· Studies have found that students enrolled in low-fee private schooling in India, Nigeria, and Ghana generally score higher on standardised tests in key curriculum subjects than students in public institutions.
· But low-fee schools have challenges. Low-fee private schools need to be sustained with sensible government regulation in curriculum and teacher trainee standards in order for them to experiment and innovate.
· Crucially, they need access to private large and micro-funding to live beyond an average of 14 years.
Education plays an indispensable role in promoting economic growth and social justice and is associated with a wide range of positive outcomes, including improved health and better livelihoods. Each additional year of schooling results in a 10 percent average increase in an individual’s earnings, raises average annual GDP growth by 0.37 percent and ultimately contributes to a more inclusive, productive and engaged society. Access to education has increased considerably throughout Sub-Saharan Africa (SSA) with the adoption of the Millennium Development Goals (MDGs) on education, Education for All (EFA) and the Sustainable Development Goal 4 (SDG4). Since 1999, the number of children enrolled in primary schools in sub-Saharan Africa increased by 75 percent to 144 million in 2012. At the secondary and tertiary level, even larger percentage increases of 62 percent and 80 percent respectively were observed.

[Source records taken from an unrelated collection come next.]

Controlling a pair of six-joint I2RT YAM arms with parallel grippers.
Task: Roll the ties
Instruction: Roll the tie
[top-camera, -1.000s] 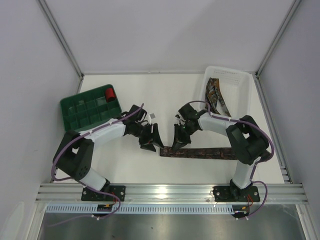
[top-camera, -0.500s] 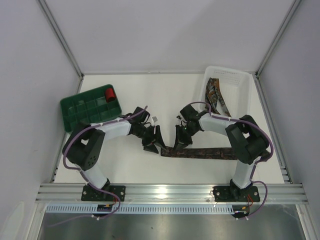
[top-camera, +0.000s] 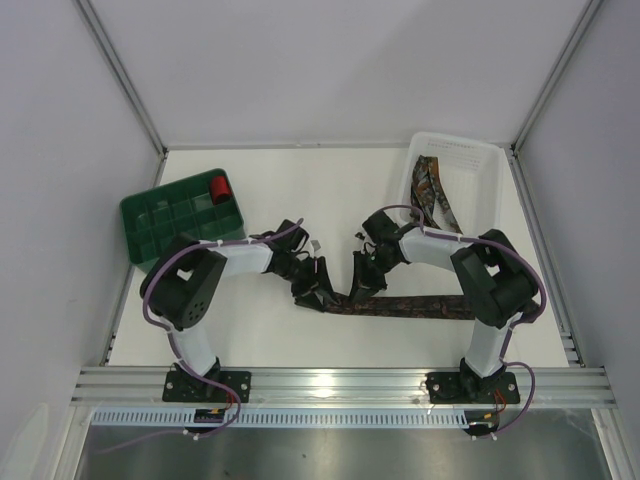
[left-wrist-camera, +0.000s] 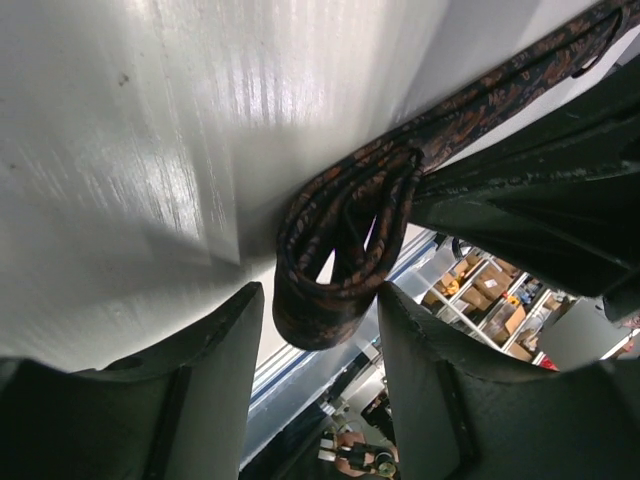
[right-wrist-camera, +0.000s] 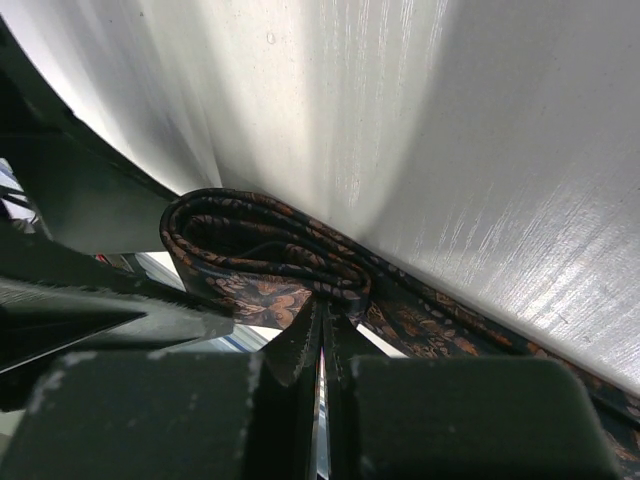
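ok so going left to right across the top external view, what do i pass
green plastic compartment tray → left end effector → right end effector → white plastic basket; the dark patterned necktie lying flat overlaps the end effectors and basket, so it's left out

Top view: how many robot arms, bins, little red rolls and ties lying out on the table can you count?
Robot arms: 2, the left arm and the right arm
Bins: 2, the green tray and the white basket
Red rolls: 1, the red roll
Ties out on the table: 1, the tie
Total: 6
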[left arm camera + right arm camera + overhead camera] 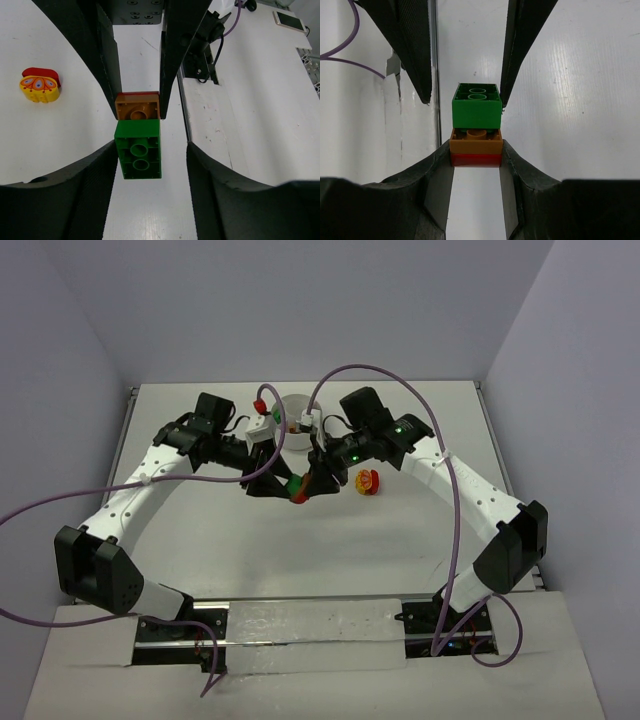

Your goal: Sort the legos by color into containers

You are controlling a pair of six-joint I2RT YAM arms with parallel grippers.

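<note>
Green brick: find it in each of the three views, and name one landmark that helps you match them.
Top external: the green brick sits at about the picture's centre.
Left wrist: centre, just below the middle.
Right wrist: centre, just above the middle.
Landmark: the orange-brown brick joined to it, seen in both wrist views.

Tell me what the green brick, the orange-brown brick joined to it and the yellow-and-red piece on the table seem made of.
The green rectangular brick: apparently moulded hard plastic, with smooth, slightly glossy faces and crisp edges. The orange-brown brick: same plastic look, even colour. The yellow-and-red rounded piece: likely plastic too, with a printed pattern.
</note>
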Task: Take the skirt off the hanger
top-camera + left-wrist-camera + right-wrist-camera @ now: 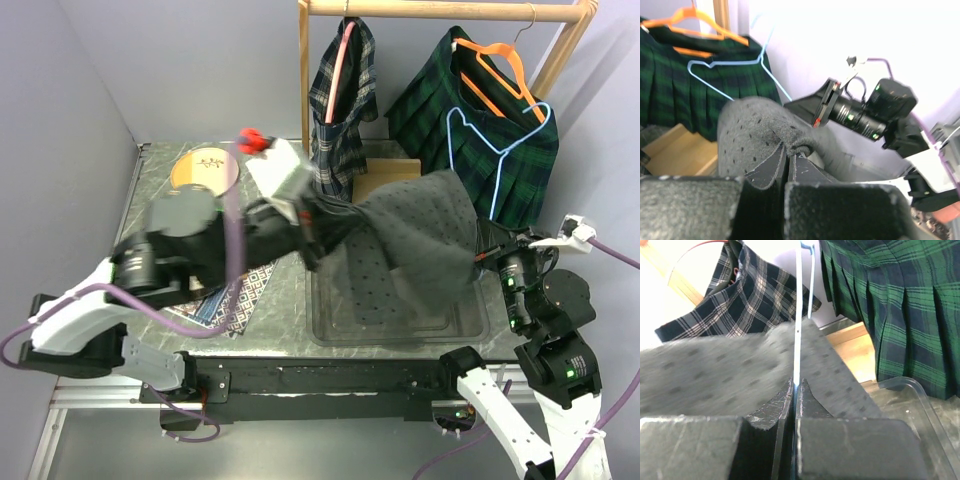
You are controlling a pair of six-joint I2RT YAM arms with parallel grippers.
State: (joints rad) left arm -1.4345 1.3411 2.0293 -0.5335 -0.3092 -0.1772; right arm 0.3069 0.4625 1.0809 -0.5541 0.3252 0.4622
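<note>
A grey dotted skirt (420,225) (750,130) (715,375) hangs stretched between my two grippers above a clear tray (400,325). My left gripper (318,225) (786,155) is shut on a bunched edge of the skirt at its left end. At the skirt's right end, my right gripper (480,258) (795,385) is shut on the thin light-blue wire hanger (497,150) (710,81) (798,315). The hanger's wire rises straight up from the jaws, and its triangle stands above the grey cloth. Where the hanger sits inside the skirt is hidden.
A wooden rail (440,10) at the back carries a dark checked skirt (340,100) on a pink hanger and a green plaid skirt (500,175) with an orange hanger. A wooden box (390,175) stands below. A patterned cloth (235,300) and a round yellow disc (203,170) lie at the left.
</note>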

Despite the progress, SSA countries are confronted with routinely low levels of learning in the public schooling system. At the same time, SSA countries have experienced a significant growth in private schooling within the last decades. Between 2005 and 2014, enrolment in private primary schools as a percentage of total primary enrolments increased from 9.78 percent to 11.57 percent in SSA countries (Figure 1). According to the UNESCO Institute for Statistics (UIS) database, in 2014 the primary level enrolment at private schools as a proportion of total enrolment was 23.2 percent in Ghana, 16 percent in Kenya, 19.5 percent in Uganda, 4.1 percent in South Africa and 14.9 percent in Nigeria.
Figure 1. Private enrolment as a percentage of total primary enrolments, by countries in SSA
Please see attachement for this figure.
Source: UNESCO Institute of Statistics Database
Private schools are often considered as the reserves of the rich. However, a striking aspect of the growth in private schooling has been the proliferation of Low-Fee Private Schools (LFPS) serving relatively poor families. Low-Fee Private school or schools run by entrepreneurs in poor areas cater to those living on less than $2 a day. LFPS charge low-rate ($1 per week) which is far less than the $ 3.96 spent per pupil by the government per week in 2014 at the primary level of education in Ghana.

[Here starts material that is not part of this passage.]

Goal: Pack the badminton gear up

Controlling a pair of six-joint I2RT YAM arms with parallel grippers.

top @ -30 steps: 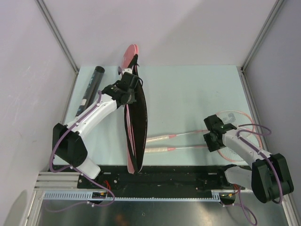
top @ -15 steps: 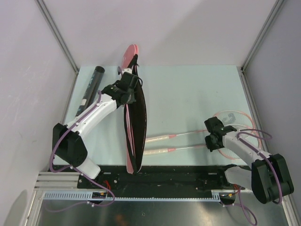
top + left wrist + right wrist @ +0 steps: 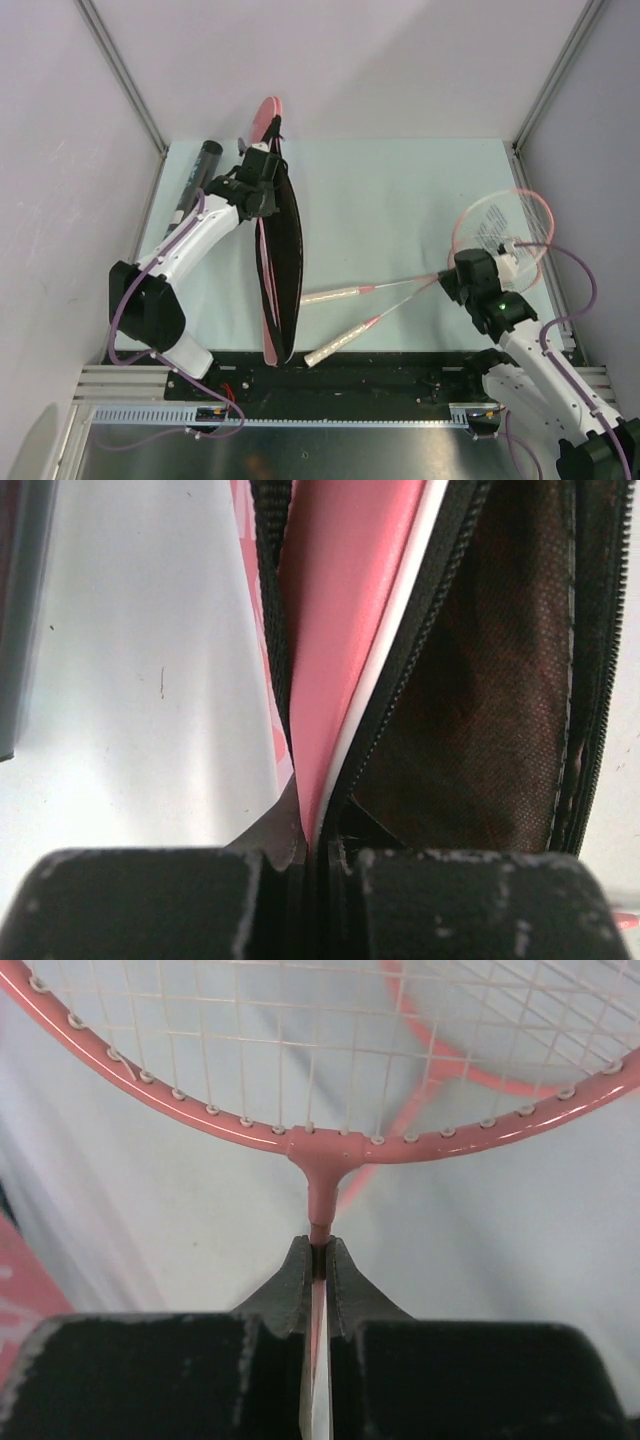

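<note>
The long pink racket bag [image 3: 268,125] stands on edge at the table's left, unzipped, its black lining [image 3: 288,250] showing. My left gripper [image 3: 262,178] is shut on the bag's upper pink edge [image 3: 340,600], beside the zip and lining [image 3: 480,680]. My right gripper [image 3: 468,276] is shut on the thin shaft of one pink-framed racket [image 3: 320,1148], just below its head [image 3: 500,228]. That racket is raised at the head, and its white handle [image 3: 332,347] points to the near edge. The second racket's handle [image 3: 328,295] lies flat; its head is mostly hidden. No shuttlecocks are in view.
The black lettered tube [image 3: 195,182] lies along the table's left edge, close beside the left arm; it shows as a dark strip in the left wrist view [image 3: 10,610]. Enclosure walls and metal posts [image 3: 545,90] ring the table. A black rail [image 3: 380,375] runs along the near edge.
My right gripper has risen with one racket: its head lifted and its handle swung toward the near edge. My left gripper moved slightly left and back with the bag's edge.
</note>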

The growth of such schools has sparked significant debate over their role, with some criticizing the privatization of basic education, which is a basic human right, arguing that it is a service that left the government should provide for free. Others applaud the ability of the private sector to fill the gap created by the underperformance of the government schooling system. Several reasons account for the increasing demand for Low-Fee Private Schools (LFPS): the inability of the public sector to meet demand, insufficient supply of public school spaces, low quality of public schooling and public education failing to meet the diverse, differentiated needs of families which include teaching international languages, emphasis on religion etc.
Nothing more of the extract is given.